Clemens Holzmeister

14 Mar

Clemens Holzmeister

Clemens Holzmeister

Mimar.

Clemens Holzmeister, Avusturyalı bir mimardır. Avusturya’daki mimarlık akademisinin önde gelen isimlerinden olan ve tanınmış birçok mimar yetiştiren Holzmeister, 1927-1954 yılları arasında Ankara’da birçok bina tasarlamış ve inşa etmiştir. Aynı zamanda İstanbul Teknik Üniversitesi’nde ders vermiştir.

1886 yılında Avusturya’nın Tirol kentinde dünyaya geldi. Brezilya’da kahve ticaretiyle uğraşan ve zengin olan babası Johann Holzmeister Tirol’lü Maria Pidner ile evlenmiştir. Çocuklarını tropik hastalıklar yüzünden kaybeden aile 1874’te Tirol’e döndü. Johann Holzmesiter, ilk eşini 1881 yılında kaybedince Clemens Holzmeister’nın ve diğer üç kardeşin annesi Maria Kirchstätter’le evlenmiştir. Oğullarının askerlikten muaf olmasını isteyen aile Clemens’i Brezilya vatandaşlığına kaydettirmiştir.

Holzmesiter’nın Türkiye’deki mimarlık çalışmalarına geçmeden önce aldığı eğitime ve kariyerinin Avusturya’da hangi şartlar altında nasıl şekillendiğine yakından bakmak gerekmektedir. Holzmeister’nın dünyaya geldiği dönemde Avrupalı devletlerin başkentleri modernizmin adeta sahnesiydiler. Altyapı çalışmaları, aydınlatmalar, müzeler, kamu ve özel bina tasarımlarıyla başkentler modern mühendislik ve mimarlık akımlarının deneyimlendiği mekanlar haline gelmişti. Avusturya-Macaristan İmparatorluğu bu ilerlemeleri her ne kadar geriden takip etse de gelişmelere kayıtsız değildi. Nitekim Viyana bu değişimin görüldüğü kentlerden biridir. Başkent Viyana 19. Yüzyılın ikinci yarısından itibaren metropole dönüşmeye başlamıştı. Kentin iç çeperini saran Ringstrasse’nin inşası büyük ses getirmişti.
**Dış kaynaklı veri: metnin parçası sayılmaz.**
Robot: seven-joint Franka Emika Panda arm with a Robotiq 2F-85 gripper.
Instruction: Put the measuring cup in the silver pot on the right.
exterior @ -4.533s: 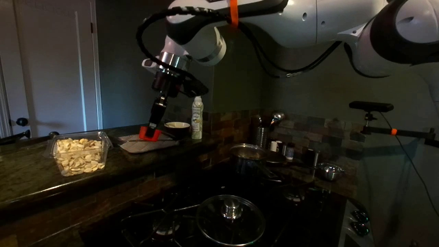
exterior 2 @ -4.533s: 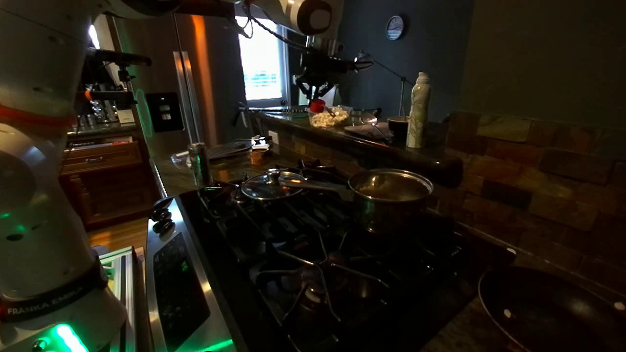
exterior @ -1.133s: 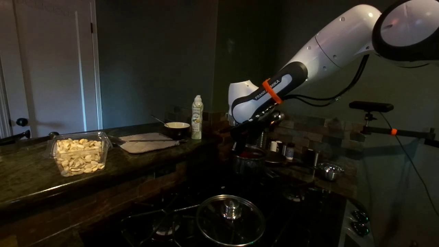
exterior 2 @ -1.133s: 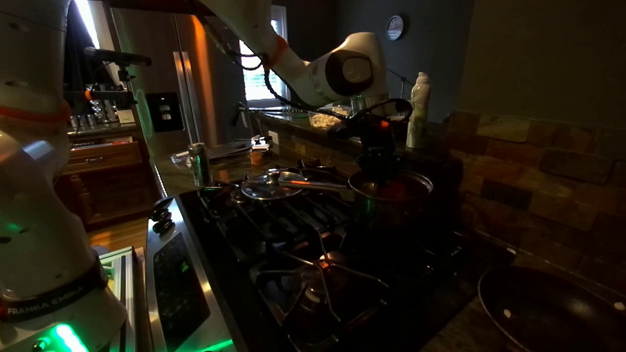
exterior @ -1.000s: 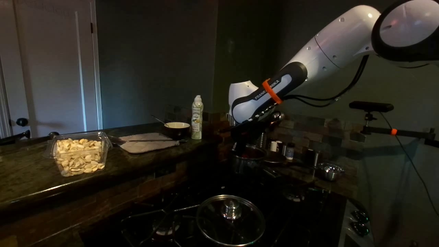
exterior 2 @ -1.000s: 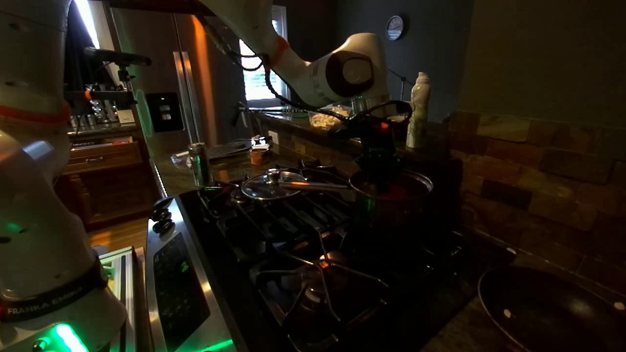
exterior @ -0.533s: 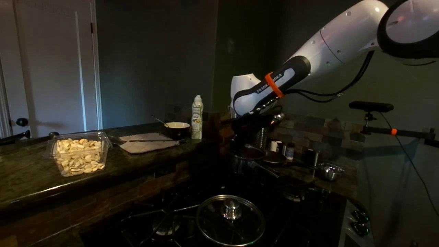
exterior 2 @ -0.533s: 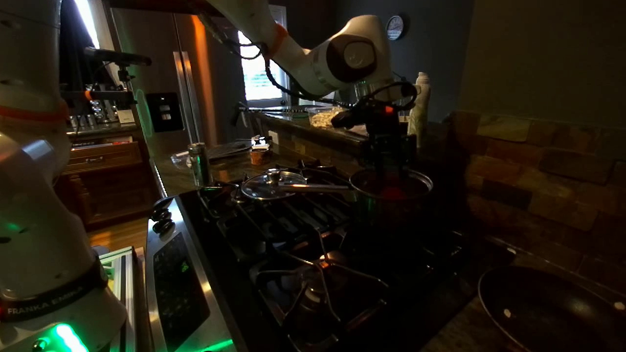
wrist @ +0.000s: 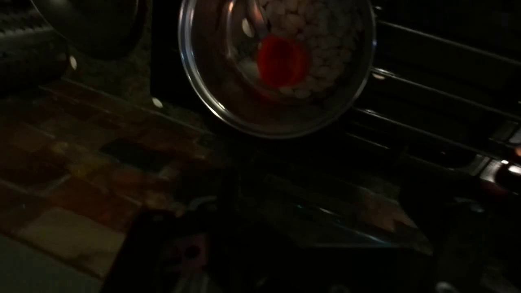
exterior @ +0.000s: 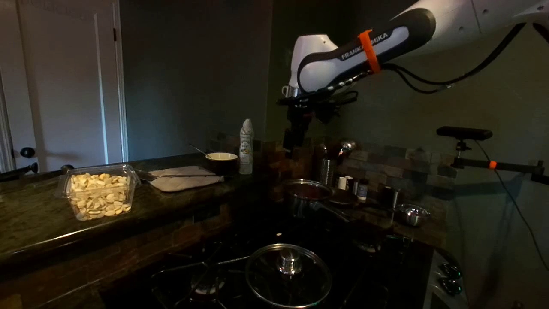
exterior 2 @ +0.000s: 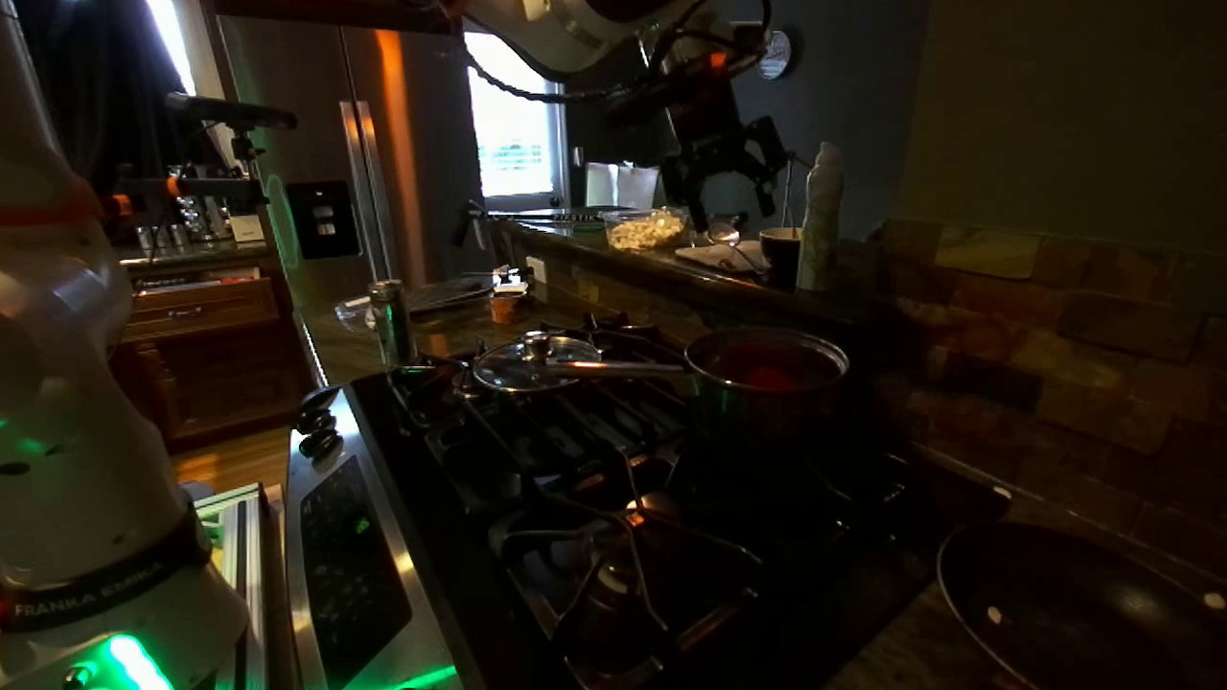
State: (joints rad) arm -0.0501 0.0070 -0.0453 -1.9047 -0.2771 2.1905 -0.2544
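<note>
The red measuring cup [wrist: 283,61] rests inside the silver pot [wrist: 220,116], on a layer of pale pieces, its handle leaning toward the rim. In an exterior view the measuring cup [exterior 2: 770,376] is a dim red patch within the lidless silver pot [exterior 2: 832,342] on the stove; in an exterior view the silver pot [exterior: 302,206] hides it. High over the stove, my gripper [exterior 2: 735,218] has its fingers spread with nothing between them. In the wrist view my gripper [wrist: 336,203] is very dark, apart from both cup and pot.
A long handle [exterior 2: 618,367] sticks out from the pot. A knobbed glass lid [exterior: 287,274] lies on the stove. On the raised counter are a clear tub of pale pieces [exterior: 101,195], a mat [exterior: 184,179], a bowl [exterior: 221,163] and a spray bottle [exterior: 245,148]. A dark pan [exterior 2: 1083,613] stands nearby.
Earlier my gripper carried the measuring cup from the counter down into the pot. Since then its fingers have spread, the cup has stayed in the pot, and the arm has risen well above.
</note>
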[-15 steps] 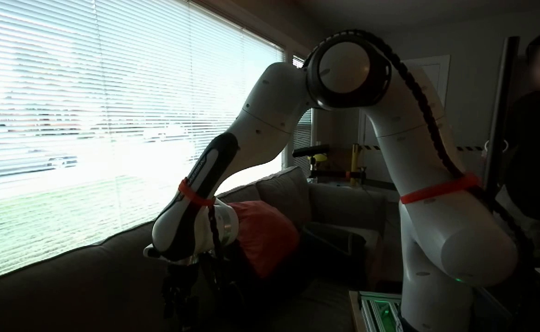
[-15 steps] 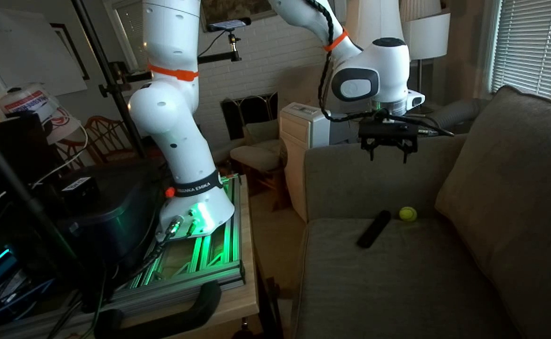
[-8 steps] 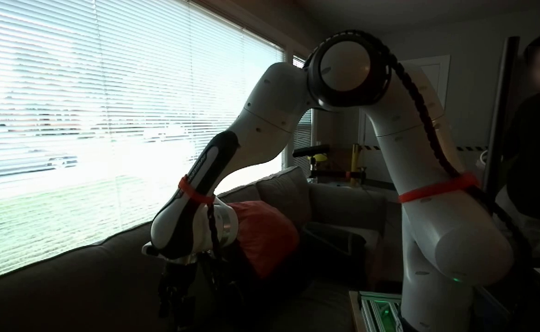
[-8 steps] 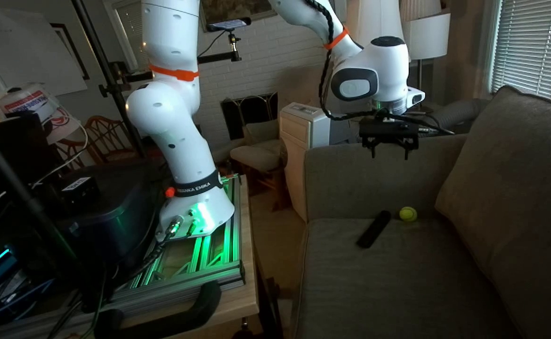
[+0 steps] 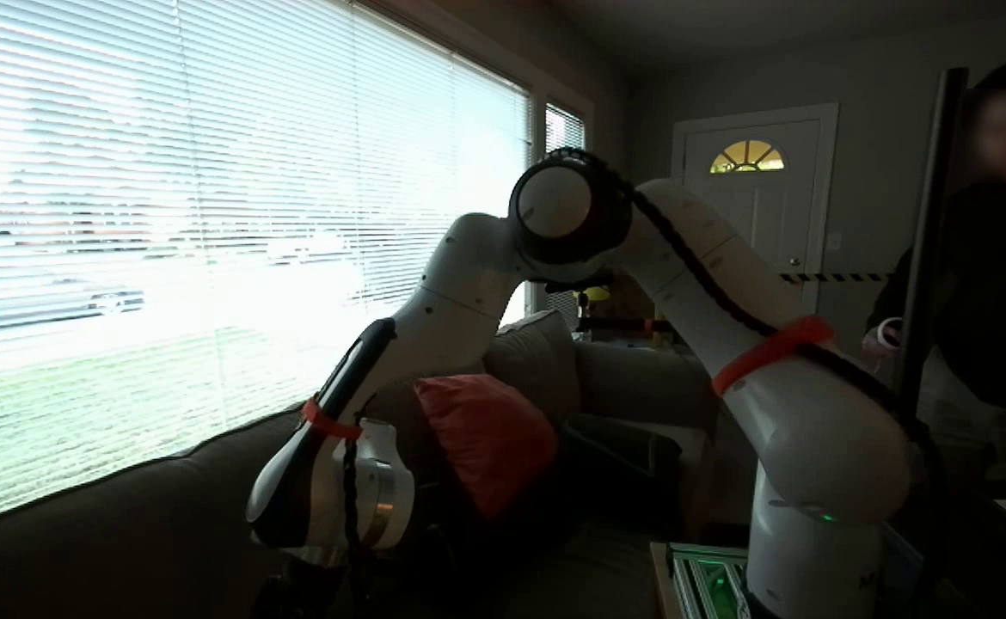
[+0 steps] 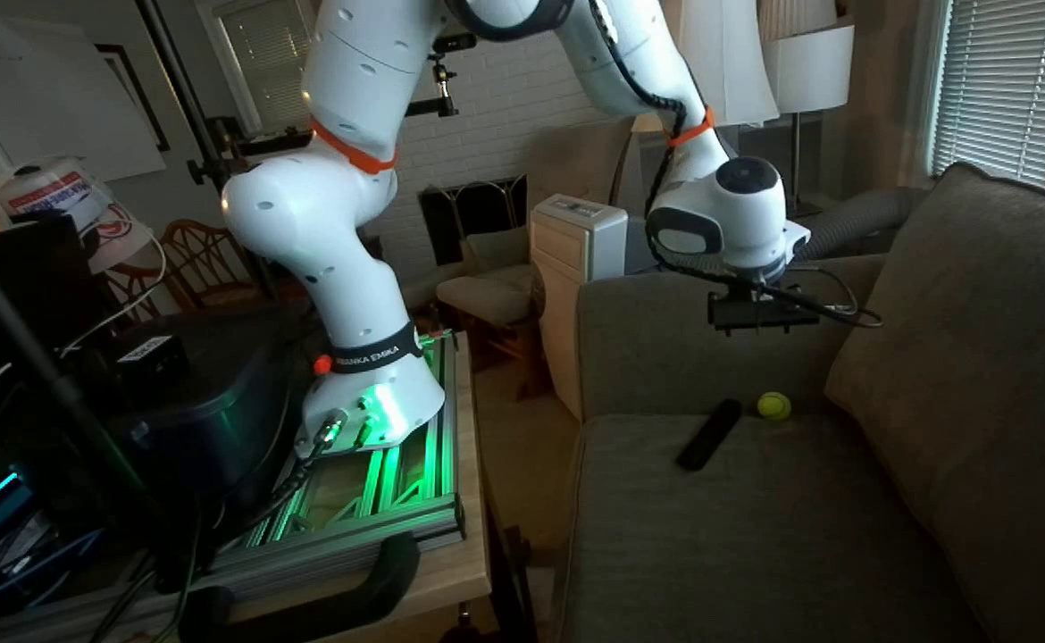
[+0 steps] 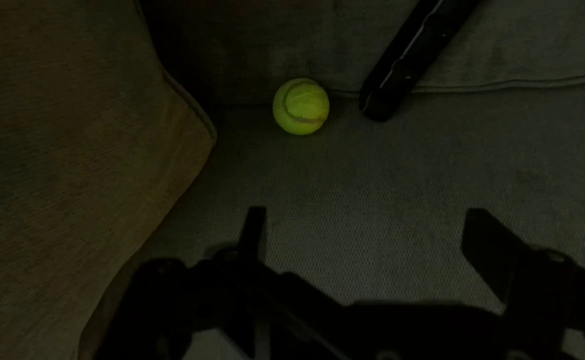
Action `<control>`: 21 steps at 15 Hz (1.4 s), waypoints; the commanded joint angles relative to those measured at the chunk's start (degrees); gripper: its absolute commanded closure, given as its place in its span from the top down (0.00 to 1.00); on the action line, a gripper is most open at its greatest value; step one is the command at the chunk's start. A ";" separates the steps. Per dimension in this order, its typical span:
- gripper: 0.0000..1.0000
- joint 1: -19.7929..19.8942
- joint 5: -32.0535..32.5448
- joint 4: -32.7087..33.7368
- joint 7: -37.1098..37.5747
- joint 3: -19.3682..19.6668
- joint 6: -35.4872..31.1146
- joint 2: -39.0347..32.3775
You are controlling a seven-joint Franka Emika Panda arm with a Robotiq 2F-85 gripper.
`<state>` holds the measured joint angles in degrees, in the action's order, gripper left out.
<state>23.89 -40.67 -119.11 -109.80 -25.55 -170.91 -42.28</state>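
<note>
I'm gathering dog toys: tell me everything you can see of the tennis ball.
The tennis ball is round and yellow-green, with a felt-like surface and a curved seam; no damage shows. It rests on the grey seat cushion, at the crease by the sofa armrest, between the back cushion and a long black object, apart from both. Whether it touches the armrest is unclear. The open gripper is not touching it.

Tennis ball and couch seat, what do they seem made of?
The tennis ball looks like matte felt, by its dull yellow surface and curved seam. The couch seat seems matte woven fabric, by its fine weave; the fiber is unclear.
</note>
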 commanded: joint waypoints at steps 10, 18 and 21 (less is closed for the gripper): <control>1.00 -6.45 24.52 35.51 2.12 -0.46 -4.70 -37.48; 1.00 -10.36 37.16 38.38 18.45 1.42 -8.89 -39.55; 1.00 -10.91 38.26 37.73 20.66 3.62 -7.54 -38.30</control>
<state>13.41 -6.94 -80.94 -94.74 -23.89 -179.76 -81.22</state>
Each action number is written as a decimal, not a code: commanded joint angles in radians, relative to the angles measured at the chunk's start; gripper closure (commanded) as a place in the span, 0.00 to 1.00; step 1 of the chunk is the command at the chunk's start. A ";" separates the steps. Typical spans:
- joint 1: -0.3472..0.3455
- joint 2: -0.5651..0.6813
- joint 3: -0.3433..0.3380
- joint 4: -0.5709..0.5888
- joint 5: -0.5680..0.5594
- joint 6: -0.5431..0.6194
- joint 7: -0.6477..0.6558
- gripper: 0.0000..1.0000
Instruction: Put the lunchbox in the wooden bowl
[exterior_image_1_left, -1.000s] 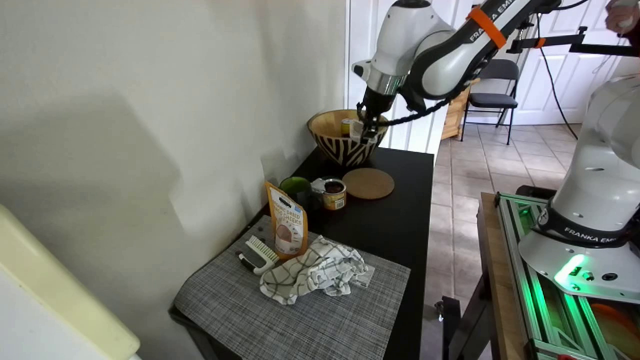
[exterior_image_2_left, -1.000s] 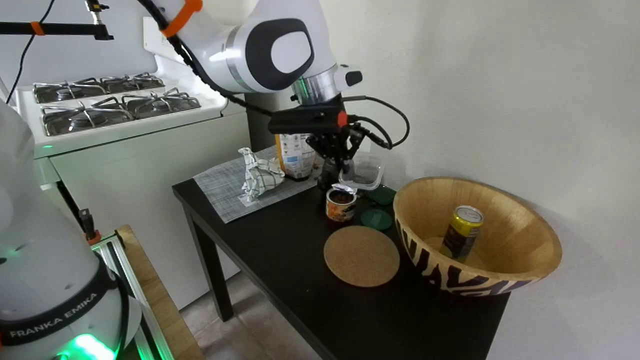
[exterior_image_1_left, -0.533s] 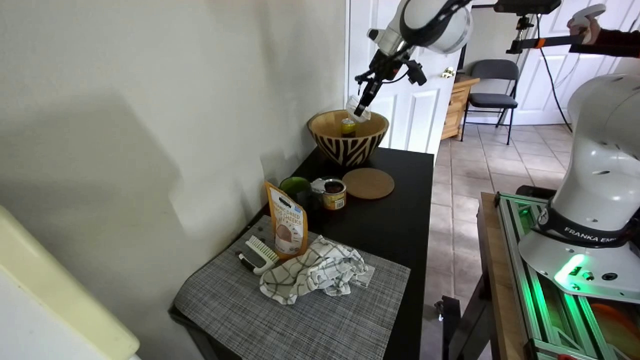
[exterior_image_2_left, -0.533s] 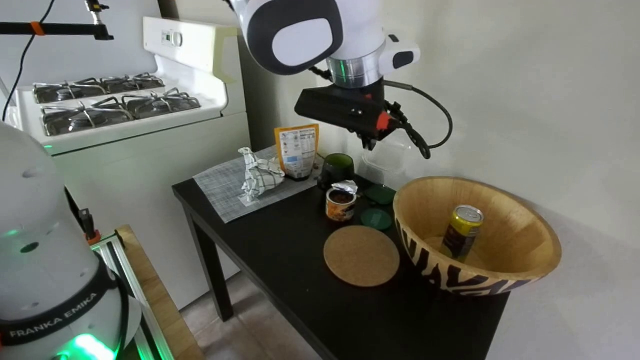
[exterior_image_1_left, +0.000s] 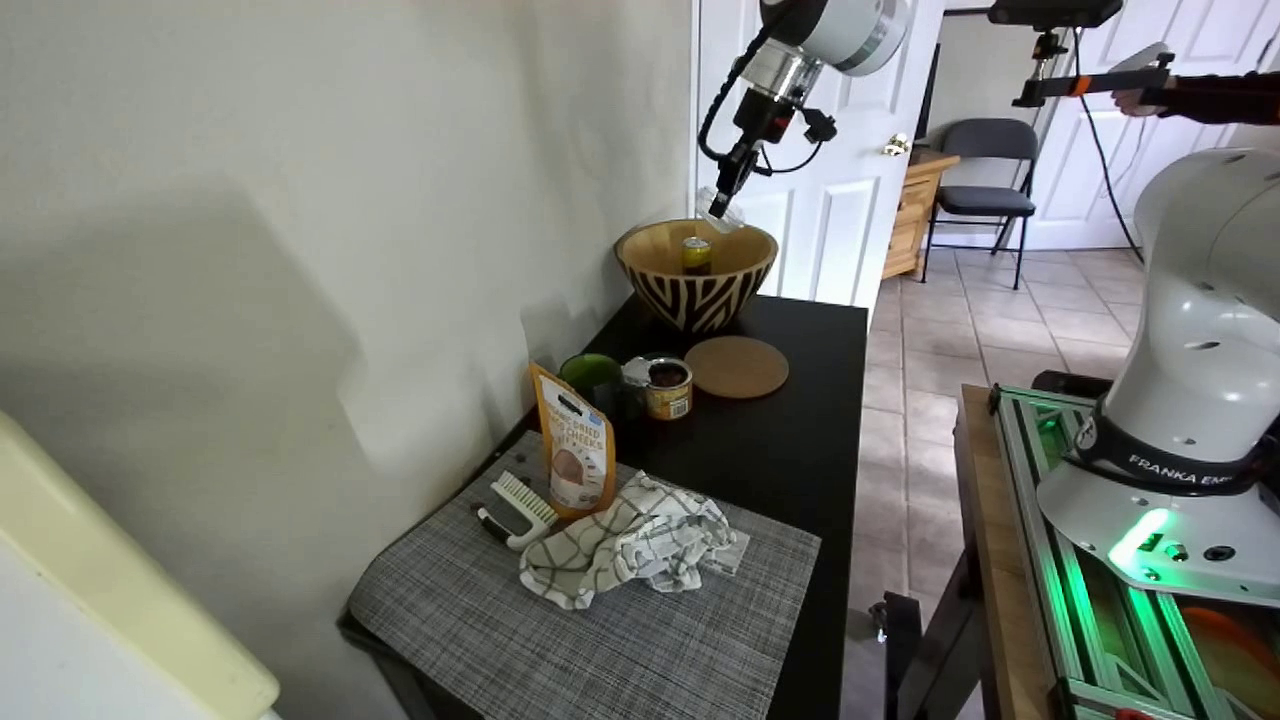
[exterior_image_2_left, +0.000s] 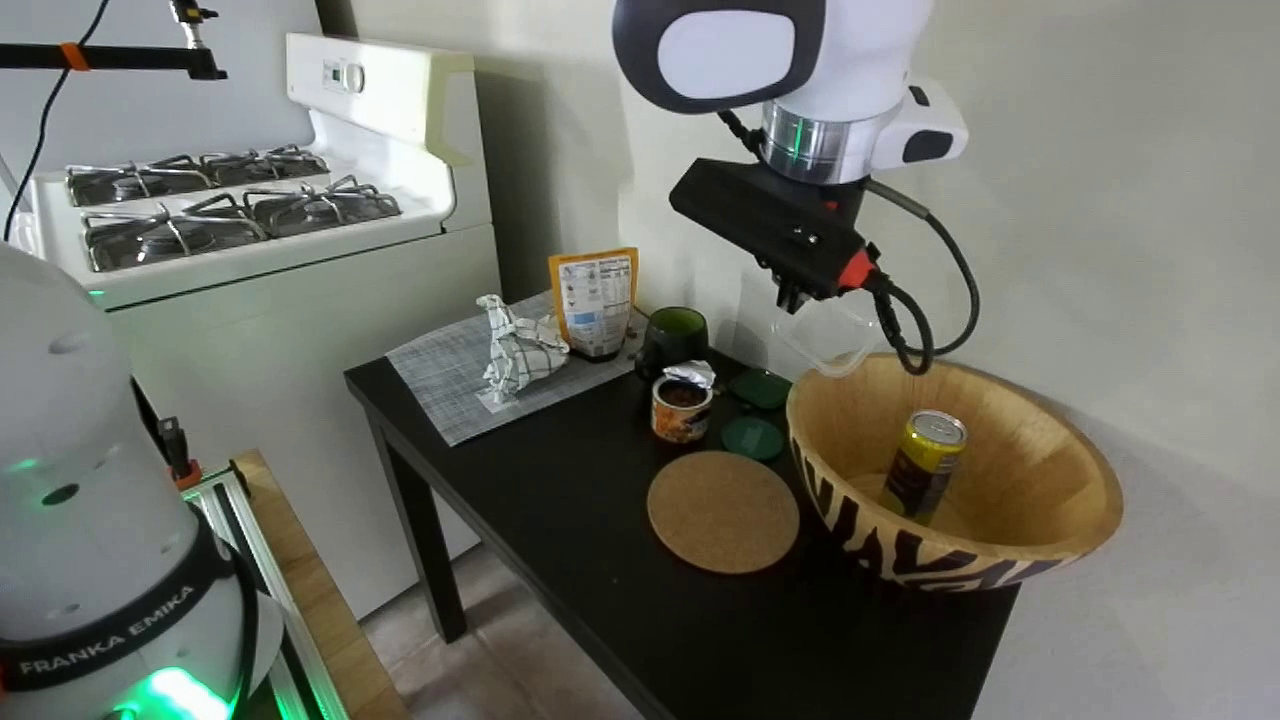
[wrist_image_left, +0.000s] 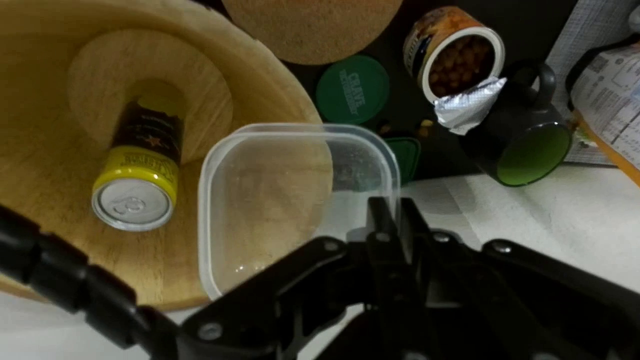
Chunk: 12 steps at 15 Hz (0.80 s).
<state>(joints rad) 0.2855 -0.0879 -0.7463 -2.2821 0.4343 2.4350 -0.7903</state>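
The lunchbox is a clear plastic container (wrist_image_left: 270, 200), held without a lid. My gripper (wrist_image_left: 397, 205) is shut on one of its side walls. In an exterior view the lunchbox (exterior_image_2_left: 845, 335) hangs from the gripper (exterior_image_2_left: 788, 300) just above the near-mug side of the wooden bowl's rim, against the wall. The wooden bowl (exterior_image_2_left: 1060, 490) is wide and tan with dark zigzag stripes; a yellow and dark can (exterior_image_2_left: 925, 465) stands tilted inside it. In the wrist view the lunchbox overlaps the edge of the bowl (wrist_image_left: 40, 165). It also shows over the bowl's back in an exterior view (exterior_image_1_left: 728, 218).
A round cork disc (exterior_image_2_left: 724, 512) lies beside the bowl. An open food can (exterior_image_2_left: 682, 410), green lids (exterior_image_2_left: 753, 438) and a dark green mug (exterior_image_2_left: 670, 345) stand nearby. A pouch (exterior_image_2_left: 595, 305), a checked cloth (exterior_image_2_left: 522, 355) and a brush (exterior_image_1_left: 520, 512) are on the grey mat. The wall runs behind.
The gripper has carried the lunchbox up from beside the mug and food can and across toward the bowl. The bowl and the other objects have not moved.
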 joint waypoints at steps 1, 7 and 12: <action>-0.190 0.195 0.160 0.128 0.003 -0.090 0.090 0.98; -0.460 0.349 0.402 0.302 -0.037 -0.183 0.178 0.98; -0.556 0.422 0.496 0.448 -0.116 -0.348 0.212 0.60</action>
<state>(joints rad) -0.2138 0.2863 -0.3070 -1.9298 0.3702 2.1892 -0.6106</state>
Caddenin üzerinde belediye binası, opera, üniversite binaları ve demiryollarını bağlayan ana istasyonlar inşa ediliyordu. Viyana 1873 yılında Dünya Sergisi’ne ev sahipliği yapmıştı.

Yüzyılın bitiminde Avusturya’da mimarlık ekolleri de değişiyordu. Avusturya Erken Moderni veya I. Modern olarak bilinen dönem 1900’lerden Birinci Dünya Savaşı’na kadar olan süreyi kapsamaktadır. 1906’da Viyana Teknik Üniversitesi’nde mimarlık eğitimine başlayan Holzmeister’nın kariyerinde bu akımın etkisi vardır. 1914 yılında Birinci Dünya Savaşı başladığı sırada Holzmeister Viyana Teknik Üniversitesi’nde Orta çağ Mimarisi Bölümü’nde Prof. Max von Ferstel’in asistanı olarak çalışıyordu. Mimarın mesleki gelişimi savaş zamanı da devam etmiş baba tarafından Brezilya vatandaşı olduğundan askerlikten muaf tutulmuş dolayısıyla üniversitedeki çalışmalarını sürdürebilmiştir. Aynı zamanda 1911-1916 yılları arasında Habsburg İmparatorluğu içindeki Alman kültürü taraftarı Deutsche Heimat topluluğunun mimari danışmanlığını yapmıştır.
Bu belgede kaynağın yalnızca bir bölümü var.